Après quelques jours de pause à Cochrane nous repartons vers le Nord en direction de la seule grosse ville de la route, Coyhaique. Les paysages défilent devant nos yeux et le ripio (encore et toujours) défile sous nos pneus. Nous avalons les kilomètres, parfois sous le soleil mais plus souvent sous la grisaille et la pluie. Tant pis puisque le soleil sera au rendez-vous quelques jours plus tard lors de notre arrivée à Puerto Rio Tranquilo, un tout petit village situé au bord d’un immense lac aux eaux turquoise. Pas question d’aller se baigner car l’eau est bien trop froide, mais on profite du beau temps pour aller voir les fameuses cathédrales de Marmol, des formations rocheuses impressionnantes créées par l’eau et le vent. Pour y aller nous choisissons l’option bateau à moteur, bien moins cher que la sortie en kayak (et puis on est en jour de repos). L’excursion vaut vraiment le coup. Nous rentrons dans des grottes en pied de falaise et nous avons même le droit à une courses entre les bateaux au retour…

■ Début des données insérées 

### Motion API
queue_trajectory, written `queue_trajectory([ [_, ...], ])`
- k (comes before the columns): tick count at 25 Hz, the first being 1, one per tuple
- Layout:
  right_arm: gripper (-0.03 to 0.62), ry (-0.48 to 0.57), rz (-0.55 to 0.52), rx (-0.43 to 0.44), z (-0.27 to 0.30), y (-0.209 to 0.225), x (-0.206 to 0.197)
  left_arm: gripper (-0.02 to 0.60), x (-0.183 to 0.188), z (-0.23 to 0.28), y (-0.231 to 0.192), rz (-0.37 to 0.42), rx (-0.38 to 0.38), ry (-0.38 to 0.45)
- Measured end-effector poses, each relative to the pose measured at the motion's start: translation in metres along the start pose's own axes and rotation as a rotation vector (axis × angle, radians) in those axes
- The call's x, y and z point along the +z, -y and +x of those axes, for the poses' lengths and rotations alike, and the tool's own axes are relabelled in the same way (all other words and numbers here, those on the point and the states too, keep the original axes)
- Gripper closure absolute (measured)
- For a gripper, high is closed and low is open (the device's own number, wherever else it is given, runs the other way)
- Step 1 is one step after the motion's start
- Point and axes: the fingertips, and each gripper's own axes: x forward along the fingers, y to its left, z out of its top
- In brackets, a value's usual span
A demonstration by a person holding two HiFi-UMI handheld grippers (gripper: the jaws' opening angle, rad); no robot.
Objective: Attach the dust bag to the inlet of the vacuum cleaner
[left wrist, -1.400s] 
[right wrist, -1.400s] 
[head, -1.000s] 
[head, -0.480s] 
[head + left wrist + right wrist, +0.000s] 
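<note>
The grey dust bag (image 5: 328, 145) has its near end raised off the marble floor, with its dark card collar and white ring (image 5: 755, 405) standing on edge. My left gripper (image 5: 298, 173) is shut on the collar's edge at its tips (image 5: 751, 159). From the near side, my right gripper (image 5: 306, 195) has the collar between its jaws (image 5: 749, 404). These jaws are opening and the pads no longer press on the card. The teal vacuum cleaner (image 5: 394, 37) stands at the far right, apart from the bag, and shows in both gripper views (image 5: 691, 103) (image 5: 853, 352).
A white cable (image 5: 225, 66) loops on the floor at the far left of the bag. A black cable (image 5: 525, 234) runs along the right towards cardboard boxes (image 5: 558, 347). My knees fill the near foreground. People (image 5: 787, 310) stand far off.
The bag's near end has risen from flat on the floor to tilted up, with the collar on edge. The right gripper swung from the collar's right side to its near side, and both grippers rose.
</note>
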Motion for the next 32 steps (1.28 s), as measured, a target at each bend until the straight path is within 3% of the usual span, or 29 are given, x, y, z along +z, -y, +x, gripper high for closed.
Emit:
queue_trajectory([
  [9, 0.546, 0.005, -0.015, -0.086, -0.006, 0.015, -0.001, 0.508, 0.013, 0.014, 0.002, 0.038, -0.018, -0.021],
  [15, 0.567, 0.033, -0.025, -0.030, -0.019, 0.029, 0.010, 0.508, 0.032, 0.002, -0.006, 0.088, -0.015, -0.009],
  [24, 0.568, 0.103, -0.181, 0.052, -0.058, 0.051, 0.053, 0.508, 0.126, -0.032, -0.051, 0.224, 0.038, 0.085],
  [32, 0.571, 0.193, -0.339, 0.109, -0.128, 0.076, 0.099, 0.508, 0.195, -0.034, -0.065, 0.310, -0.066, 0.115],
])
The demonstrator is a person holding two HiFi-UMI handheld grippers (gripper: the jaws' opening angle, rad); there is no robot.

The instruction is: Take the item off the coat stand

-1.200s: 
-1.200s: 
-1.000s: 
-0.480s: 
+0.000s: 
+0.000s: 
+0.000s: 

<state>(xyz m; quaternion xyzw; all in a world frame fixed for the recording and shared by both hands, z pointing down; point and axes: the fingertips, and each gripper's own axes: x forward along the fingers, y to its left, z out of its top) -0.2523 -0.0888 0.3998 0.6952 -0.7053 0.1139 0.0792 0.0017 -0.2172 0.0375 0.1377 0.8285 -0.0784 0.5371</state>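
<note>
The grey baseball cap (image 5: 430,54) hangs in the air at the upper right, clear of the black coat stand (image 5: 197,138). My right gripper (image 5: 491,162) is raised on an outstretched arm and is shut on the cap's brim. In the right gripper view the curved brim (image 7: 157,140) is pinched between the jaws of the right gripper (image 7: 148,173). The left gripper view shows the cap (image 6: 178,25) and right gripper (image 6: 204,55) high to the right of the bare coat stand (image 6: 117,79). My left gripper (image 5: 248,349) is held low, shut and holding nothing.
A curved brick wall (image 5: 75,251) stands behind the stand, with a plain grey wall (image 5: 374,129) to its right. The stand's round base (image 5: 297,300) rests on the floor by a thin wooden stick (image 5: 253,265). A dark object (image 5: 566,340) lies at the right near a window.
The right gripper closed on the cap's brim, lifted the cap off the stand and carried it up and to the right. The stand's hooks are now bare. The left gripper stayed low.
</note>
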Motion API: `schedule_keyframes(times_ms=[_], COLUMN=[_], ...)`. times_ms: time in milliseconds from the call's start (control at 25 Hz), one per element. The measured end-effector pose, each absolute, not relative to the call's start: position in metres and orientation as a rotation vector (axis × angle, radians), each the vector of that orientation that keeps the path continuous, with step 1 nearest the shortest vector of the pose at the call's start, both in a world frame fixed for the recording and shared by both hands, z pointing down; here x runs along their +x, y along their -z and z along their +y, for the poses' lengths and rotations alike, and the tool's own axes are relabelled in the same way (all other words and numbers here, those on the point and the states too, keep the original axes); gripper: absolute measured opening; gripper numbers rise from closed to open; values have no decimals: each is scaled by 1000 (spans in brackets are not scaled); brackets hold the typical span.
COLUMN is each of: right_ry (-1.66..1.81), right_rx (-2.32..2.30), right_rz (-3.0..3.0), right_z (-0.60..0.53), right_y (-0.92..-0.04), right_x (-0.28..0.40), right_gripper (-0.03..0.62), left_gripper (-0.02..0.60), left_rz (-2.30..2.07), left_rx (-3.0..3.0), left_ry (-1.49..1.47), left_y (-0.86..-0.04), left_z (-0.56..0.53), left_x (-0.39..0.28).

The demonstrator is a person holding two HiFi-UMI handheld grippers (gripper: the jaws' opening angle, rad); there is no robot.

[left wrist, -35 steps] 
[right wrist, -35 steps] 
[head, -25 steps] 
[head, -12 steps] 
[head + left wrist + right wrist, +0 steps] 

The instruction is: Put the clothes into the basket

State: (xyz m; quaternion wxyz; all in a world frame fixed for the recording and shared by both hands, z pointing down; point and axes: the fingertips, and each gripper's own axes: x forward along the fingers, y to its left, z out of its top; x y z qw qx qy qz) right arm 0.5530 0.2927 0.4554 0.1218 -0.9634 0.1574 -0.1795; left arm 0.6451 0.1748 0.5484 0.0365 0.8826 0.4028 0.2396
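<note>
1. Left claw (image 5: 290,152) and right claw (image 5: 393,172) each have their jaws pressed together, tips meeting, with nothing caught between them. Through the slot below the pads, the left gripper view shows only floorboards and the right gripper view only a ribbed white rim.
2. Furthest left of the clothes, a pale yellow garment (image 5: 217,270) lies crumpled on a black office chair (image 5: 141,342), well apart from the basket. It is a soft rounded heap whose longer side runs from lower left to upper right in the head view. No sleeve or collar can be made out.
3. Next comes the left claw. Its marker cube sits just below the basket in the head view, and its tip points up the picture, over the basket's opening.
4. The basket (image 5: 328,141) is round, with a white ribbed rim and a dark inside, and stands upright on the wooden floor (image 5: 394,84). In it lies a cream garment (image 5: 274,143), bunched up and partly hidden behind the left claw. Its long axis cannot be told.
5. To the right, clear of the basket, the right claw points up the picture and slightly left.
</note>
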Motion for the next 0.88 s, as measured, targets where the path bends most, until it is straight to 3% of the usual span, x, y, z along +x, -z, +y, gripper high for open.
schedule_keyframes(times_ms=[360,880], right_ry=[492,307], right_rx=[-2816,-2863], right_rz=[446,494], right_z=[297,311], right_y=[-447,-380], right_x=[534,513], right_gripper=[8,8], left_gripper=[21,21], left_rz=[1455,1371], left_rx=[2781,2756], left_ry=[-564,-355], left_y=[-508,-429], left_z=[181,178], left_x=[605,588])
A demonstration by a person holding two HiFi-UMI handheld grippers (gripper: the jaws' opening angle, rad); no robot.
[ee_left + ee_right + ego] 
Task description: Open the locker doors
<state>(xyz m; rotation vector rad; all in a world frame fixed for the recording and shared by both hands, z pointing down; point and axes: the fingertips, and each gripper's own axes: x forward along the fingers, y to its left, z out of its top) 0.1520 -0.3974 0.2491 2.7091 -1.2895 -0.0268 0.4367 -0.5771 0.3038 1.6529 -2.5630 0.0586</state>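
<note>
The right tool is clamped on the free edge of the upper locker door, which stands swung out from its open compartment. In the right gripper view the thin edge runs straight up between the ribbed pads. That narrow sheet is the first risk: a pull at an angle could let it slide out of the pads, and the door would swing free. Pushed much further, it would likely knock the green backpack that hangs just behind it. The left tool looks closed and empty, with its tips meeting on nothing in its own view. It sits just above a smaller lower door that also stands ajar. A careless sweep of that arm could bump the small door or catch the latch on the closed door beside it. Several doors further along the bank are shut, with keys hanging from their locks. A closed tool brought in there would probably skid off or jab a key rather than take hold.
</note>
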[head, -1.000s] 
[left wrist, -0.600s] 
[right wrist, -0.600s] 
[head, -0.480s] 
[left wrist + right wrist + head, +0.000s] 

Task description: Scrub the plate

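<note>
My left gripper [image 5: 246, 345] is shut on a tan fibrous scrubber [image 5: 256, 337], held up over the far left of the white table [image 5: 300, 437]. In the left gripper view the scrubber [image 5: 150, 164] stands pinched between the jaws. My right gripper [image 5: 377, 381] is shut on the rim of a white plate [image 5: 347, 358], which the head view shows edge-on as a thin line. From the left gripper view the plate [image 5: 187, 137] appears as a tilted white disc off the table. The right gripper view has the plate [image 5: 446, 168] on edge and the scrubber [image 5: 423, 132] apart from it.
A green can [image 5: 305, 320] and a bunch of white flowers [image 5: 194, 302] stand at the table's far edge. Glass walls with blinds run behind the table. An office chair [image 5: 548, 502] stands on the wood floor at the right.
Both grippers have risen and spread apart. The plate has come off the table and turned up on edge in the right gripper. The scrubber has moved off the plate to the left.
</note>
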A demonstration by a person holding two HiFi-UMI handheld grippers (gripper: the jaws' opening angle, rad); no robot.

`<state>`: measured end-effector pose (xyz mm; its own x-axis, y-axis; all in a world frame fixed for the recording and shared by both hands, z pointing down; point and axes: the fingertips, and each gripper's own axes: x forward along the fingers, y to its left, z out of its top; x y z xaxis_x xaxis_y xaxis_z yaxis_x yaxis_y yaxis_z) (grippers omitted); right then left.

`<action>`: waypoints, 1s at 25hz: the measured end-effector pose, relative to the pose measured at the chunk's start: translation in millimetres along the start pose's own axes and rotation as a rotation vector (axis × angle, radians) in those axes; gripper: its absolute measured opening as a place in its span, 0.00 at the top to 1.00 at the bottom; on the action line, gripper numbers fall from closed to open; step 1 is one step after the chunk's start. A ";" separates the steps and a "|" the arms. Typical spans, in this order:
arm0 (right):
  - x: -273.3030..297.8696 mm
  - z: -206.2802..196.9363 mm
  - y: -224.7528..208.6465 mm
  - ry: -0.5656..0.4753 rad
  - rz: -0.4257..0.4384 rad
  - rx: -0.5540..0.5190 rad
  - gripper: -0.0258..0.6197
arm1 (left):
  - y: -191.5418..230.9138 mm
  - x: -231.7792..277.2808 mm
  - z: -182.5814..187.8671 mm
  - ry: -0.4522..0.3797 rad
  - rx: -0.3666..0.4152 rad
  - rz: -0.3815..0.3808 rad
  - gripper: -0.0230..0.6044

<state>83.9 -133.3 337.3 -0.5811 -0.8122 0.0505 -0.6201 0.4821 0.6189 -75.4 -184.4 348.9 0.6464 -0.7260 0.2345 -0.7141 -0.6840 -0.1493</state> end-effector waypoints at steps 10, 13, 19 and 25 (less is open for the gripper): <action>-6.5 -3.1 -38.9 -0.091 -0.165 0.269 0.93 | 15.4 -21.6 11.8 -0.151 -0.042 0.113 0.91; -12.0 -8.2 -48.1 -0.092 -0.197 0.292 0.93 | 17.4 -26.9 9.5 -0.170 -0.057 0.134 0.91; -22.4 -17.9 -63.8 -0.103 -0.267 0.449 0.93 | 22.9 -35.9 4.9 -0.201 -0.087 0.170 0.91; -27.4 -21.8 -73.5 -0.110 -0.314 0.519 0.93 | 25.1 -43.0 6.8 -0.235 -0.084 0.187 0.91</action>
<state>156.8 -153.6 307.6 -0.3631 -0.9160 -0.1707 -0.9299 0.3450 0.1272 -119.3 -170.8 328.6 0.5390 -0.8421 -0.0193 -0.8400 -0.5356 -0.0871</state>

Dernière ville étape avant Coyhaique, Cerro Castillo et son fameux glacier, un des dernier du Campo de hielo (le champ de glace Sud Américain) sur notre route. Damien sautera l’étape en stop directement jusqu’à Coyhaique car il a besoin d’une nouvelle chaîne de vélo, la sienne est définitivement cassée et nous n’en avons plus de rechange. On retrouve avec plaisir une route goudronnée quelques kilomètres avant l’arrivée à Cerro Castillo, juste à temps pour une grande descente bien agréable après des jours à se traîner sur une mauvaise route.
Le lendemain nous nous attaquons à la petite randonnée permettant d’aller jusqu’au lac situé au pied du glacier. A notre arrivée (en fin de matinée), le vent est glacial et tellement fort qu’on prendra à peine le temps de manger abrité derrière un rocher. En plus le glacier est en partie caché par les nuages, heureusement qu’on l’a vu la veille depuis le village. Le lendemain à cause du mauvais temps la randonnée est même fermée.
Le soir au camping nous partageons un repas avec les Valis’help, deux françaises qui font le tour du monde en passant dans les écoles apprendre les geste de premier secours aux enfants et avec les Mojito Trail, un couple de français qui traversent l’Amérique à vélo (ils ont fait le Nord en 2018 et font maintenant le Sud).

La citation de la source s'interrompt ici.